INSTRUCTIONS FOR THE TASK — Show the lines below that contain the string "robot".

Recorded data:
--------------------------------------------------

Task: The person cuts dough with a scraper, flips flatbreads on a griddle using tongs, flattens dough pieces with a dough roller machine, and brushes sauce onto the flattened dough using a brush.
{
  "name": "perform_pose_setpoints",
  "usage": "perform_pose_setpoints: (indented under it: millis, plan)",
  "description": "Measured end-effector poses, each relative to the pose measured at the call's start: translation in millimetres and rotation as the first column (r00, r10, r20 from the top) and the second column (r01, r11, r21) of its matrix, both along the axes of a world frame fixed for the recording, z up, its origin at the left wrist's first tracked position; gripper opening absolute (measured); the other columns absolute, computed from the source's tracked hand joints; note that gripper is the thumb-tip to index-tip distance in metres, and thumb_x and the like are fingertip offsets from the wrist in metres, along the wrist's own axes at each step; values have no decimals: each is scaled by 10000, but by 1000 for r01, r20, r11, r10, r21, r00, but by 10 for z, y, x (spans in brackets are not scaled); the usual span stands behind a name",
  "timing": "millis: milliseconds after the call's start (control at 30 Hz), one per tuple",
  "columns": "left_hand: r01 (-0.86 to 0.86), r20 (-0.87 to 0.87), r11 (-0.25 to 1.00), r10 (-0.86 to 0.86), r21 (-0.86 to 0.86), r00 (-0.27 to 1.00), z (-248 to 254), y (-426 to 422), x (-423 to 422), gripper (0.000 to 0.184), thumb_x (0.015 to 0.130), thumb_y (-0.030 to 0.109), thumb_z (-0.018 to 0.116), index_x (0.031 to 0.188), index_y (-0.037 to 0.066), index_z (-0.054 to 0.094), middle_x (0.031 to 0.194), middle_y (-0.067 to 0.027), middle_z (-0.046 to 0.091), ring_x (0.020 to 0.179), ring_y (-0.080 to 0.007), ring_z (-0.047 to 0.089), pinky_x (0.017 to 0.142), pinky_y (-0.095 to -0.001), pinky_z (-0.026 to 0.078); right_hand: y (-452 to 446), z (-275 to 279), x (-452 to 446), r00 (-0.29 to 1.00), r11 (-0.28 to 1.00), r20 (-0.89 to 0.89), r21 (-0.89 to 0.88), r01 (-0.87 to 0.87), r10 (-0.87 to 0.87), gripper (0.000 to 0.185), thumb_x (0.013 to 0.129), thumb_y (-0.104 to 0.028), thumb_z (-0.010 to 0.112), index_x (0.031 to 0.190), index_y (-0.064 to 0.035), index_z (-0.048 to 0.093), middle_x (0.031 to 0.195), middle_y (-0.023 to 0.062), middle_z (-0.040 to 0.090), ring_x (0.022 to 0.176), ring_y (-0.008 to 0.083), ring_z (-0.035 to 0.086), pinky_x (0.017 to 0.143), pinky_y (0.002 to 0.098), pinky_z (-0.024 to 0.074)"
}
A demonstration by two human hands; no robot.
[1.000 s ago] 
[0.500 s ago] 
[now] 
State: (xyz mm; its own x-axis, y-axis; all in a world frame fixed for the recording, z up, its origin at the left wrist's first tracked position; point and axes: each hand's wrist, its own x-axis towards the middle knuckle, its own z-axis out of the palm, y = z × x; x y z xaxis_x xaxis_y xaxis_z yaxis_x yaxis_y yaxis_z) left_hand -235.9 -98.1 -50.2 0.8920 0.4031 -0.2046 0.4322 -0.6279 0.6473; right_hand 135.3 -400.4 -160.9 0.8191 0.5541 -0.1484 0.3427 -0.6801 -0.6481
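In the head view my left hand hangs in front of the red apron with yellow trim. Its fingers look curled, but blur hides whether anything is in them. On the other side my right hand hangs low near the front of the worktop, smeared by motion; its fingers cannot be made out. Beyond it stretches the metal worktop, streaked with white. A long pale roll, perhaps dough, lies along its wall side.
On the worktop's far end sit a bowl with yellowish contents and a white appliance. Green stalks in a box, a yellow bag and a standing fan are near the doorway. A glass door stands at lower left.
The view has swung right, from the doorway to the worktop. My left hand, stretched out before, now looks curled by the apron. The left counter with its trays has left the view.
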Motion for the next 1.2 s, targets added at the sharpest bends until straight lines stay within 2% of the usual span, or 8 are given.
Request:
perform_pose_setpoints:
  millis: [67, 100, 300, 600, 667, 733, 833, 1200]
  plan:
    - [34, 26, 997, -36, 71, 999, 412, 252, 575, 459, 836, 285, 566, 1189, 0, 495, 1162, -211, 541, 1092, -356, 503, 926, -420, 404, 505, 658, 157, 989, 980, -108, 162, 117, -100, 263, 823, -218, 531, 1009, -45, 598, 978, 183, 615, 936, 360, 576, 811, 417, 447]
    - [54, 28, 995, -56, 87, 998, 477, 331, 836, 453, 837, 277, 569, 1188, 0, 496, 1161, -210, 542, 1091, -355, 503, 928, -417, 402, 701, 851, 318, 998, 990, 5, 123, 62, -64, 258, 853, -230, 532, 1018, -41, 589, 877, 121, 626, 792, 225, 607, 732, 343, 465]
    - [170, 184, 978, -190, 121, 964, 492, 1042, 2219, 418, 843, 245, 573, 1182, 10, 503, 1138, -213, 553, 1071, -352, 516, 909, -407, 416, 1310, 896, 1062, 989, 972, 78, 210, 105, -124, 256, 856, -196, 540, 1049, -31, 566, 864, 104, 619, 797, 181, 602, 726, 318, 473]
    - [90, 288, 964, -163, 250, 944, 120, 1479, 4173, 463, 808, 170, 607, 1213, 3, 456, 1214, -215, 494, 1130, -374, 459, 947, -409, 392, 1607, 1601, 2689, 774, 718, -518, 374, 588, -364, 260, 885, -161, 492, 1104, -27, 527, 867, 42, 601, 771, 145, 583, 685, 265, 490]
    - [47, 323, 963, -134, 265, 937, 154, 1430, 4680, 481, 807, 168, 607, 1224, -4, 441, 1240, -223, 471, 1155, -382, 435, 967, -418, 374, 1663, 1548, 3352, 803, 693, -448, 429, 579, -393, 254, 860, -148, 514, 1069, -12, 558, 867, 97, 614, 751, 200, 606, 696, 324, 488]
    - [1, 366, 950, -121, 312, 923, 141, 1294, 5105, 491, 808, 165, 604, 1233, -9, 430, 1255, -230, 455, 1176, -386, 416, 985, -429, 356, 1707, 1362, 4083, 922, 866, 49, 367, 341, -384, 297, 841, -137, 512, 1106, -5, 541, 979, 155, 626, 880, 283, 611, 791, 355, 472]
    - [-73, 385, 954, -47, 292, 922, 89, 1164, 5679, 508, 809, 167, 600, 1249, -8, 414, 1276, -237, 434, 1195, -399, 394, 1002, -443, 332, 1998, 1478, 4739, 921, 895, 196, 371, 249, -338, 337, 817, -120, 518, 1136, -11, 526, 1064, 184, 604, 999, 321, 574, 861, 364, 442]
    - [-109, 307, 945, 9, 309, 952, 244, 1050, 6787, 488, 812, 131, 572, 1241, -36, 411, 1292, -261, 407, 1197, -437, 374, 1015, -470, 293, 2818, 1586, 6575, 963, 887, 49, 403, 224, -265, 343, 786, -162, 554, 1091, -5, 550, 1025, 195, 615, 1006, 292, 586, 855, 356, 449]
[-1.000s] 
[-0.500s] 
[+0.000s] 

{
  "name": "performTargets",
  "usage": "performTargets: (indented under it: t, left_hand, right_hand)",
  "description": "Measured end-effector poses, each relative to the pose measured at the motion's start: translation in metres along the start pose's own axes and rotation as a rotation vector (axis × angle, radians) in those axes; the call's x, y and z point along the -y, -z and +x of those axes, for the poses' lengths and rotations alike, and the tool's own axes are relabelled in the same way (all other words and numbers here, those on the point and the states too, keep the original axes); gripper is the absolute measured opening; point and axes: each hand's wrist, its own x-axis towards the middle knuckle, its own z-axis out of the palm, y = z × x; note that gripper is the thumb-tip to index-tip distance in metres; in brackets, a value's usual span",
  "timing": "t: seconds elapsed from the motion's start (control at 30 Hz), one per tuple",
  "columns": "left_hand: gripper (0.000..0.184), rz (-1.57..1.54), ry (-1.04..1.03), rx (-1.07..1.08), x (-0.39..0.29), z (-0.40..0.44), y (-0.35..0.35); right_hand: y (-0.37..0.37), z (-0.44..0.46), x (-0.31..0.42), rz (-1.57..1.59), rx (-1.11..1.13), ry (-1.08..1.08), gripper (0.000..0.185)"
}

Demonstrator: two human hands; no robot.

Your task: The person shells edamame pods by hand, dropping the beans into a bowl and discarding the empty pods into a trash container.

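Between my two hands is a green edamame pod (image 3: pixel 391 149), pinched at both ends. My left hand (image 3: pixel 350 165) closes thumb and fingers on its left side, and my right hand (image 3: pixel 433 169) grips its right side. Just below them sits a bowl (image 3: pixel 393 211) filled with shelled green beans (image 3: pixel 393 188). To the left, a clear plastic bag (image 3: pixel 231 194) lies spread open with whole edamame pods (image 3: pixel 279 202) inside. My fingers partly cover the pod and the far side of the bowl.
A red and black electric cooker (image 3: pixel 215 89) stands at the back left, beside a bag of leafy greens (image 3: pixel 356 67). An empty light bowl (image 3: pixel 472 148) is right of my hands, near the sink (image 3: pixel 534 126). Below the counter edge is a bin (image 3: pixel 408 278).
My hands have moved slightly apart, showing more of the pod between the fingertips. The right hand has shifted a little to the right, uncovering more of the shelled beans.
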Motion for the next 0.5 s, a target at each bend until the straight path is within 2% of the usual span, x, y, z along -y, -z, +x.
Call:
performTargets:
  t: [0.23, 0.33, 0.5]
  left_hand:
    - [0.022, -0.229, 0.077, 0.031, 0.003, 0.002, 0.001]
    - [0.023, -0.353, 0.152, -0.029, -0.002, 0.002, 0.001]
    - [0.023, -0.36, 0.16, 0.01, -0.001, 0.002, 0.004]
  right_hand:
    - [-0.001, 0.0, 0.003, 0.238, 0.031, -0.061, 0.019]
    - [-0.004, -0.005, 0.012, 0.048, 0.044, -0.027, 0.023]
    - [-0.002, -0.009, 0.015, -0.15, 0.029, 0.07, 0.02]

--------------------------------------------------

FINAL ANSWER —
A demonstration by two human hands; no robot.
Demonstrator: two human hands; no robot.

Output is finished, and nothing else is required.